Go through the records below and copy out every line that contains the word "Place".

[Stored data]
+---+
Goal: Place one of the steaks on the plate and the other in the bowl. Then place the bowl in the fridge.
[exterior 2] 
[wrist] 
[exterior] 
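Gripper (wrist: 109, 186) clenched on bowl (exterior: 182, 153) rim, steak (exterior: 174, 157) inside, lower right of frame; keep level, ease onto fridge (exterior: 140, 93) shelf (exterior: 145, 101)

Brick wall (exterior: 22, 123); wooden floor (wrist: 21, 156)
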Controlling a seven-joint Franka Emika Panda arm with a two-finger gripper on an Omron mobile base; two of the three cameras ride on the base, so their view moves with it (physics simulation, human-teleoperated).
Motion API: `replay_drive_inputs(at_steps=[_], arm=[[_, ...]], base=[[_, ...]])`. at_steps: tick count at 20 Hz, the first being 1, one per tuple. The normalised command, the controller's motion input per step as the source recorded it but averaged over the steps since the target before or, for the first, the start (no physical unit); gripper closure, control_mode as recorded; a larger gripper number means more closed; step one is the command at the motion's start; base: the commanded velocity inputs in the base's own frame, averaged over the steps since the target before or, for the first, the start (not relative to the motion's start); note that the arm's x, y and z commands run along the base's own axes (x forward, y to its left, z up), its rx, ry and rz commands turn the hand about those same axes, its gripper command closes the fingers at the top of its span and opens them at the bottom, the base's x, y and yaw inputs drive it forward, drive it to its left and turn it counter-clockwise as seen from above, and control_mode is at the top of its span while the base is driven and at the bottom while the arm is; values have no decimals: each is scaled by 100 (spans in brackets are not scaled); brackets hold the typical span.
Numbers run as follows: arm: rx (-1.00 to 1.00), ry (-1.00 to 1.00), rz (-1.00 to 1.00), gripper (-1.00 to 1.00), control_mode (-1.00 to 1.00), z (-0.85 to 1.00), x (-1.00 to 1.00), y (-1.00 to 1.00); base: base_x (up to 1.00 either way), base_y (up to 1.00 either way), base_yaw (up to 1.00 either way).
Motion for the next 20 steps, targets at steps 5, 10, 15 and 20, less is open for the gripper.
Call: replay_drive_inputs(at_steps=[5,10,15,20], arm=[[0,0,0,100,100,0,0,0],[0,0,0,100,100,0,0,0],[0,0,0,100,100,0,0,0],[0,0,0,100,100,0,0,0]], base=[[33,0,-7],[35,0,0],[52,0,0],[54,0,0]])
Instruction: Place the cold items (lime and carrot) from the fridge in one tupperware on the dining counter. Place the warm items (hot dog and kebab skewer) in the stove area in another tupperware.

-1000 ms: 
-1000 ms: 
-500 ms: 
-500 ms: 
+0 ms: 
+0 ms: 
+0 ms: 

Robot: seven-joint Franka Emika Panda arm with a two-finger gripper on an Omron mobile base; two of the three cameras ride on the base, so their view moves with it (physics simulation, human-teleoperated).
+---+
■ RESULT FOR THIS EXERCISE:
Goal: Place one of the steaks on the plate and the other in the bowl. Then place the bowl in the fridge.
Instruction: Place the cold items (lime and carrot) from the fridge in one tupperware on the dining counter. Place the warm items (hot dog and kebab skewer) in the stove area in another tupperware.

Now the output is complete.